La main du Roi du Rêve disparaît dans sa cape et en tire une fiole de verre. Il ouvre la bourse à sa ceinture et laisse quelques grains de sables couler dans la fiole qu'il referme aussitôt. Il salue Tia Dalma et disparaît dans l'ombre de l'escalier.

L'ancienne déesse lève la fiole à hauteur de ses yeux et contemple les grains de sable voler dans celle-ci. Toujours nue, elle rejoint sa chambre et s'allonge dans son lit.
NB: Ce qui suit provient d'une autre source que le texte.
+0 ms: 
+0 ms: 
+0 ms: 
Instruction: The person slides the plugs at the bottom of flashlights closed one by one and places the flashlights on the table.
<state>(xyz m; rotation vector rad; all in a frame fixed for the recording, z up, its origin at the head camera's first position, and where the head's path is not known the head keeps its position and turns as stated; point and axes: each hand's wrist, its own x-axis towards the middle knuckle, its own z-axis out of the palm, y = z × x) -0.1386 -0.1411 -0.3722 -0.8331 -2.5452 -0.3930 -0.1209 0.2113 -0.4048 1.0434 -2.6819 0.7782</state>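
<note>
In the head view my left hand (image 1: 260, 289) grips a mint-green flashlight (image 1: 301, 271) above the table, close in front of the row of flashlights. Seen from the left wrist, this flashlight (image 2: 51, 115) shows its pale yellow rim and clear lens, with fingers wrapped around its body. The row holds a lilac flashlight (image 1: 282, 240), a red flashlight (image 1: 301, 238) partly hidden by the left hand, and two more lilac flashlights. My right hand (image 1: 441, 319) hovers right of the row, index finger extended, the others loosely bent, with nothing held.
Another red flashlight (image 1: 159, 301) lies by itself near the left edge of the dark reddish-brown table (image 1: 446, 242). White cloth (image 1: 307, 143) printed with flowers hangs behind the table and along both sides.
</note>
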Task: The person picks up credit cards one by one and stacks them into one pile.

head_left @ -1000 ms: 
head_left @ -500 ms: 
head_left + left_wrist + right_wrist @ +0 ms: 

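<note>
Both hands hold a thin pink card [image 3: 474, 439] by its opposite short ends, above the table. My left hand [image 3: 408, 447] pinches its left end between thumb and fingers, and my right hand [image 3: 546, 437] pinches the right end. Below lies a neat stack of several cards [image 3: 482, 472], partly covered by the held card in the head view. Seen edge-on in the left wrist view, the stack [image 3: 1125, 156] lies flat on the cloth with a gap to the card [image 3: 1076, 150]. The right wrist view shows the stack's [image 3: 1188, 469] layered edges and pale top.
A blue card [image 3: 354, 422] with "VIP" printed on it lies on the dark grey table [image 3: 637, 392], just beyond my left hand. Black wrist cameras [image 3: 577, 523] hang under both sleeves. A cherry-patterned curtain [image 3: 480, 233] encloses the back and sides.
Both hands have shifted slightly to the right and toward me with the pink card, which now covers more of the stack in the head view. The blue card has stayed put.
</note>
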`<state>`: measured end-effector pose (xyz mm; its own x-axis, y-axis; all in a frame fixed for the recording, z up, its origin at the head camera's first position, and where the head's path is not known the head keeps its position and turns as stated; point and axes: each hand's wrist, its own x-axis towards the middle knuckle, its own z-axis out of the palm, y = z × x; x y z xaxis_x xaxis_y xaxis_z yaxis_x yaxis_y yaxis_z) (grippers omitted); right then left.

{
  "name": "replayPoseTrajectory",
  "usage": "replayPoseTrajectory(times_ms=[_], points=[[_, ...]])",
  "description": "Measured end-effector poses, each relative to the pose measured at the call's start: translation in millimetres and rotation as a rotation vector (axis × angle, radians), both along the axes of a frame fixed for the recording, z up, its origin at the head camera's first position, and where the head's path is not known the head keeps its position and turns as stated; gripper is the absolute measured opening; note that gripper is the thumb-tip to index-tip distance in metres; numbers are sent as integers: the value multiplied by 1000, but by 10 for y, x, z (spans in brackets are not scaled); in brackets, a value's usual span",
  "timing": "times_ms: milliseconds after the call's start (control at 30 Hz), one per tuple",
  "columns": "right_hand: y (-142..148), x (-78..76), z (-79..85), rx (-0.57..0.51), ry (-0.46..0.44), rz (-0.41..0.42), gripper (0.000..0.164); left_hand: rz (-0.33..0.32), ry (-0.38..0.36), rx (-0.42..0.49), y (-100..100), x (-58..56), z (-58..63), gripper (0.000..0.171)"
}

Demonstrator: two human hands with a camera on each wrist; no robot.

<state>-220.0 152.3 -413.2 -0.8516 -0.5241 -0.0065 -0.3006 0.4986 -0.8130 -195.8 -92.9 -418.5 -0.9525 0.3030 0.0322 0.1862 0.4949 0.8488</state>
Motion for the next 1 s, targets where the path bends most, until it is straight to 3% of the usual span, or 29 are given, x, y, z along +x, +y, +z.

Elle ouvre une seconde la fiole et la porte à son nez, reniflant une odeur de sable, d'eau salée et de banane fermentée. Elle n'a que le temps de refermer le présent de Morphée avant de s'endormir.

Dans son rêve, elle est une vague qui s'abat en rouleaux continus et violents sur des rochers de Normandie. Elle est un doux clapotis sur une plage de sable doré à Singapour. Elle est la pluie s'abattant sur une pirogue des mers du sud. Tia Dalma est partout en même temps et son pouls bat au rythme de celui de l'astre d'argent au-dessus d'elle. Mami Wata rit, et son rire résonne comme le tonnerre dans l'immensité de la plaine océane.

Calypso rêve d'elle-même, en attendant que les Seigneurs des Sept Mers ne la libèrent de son maléfice.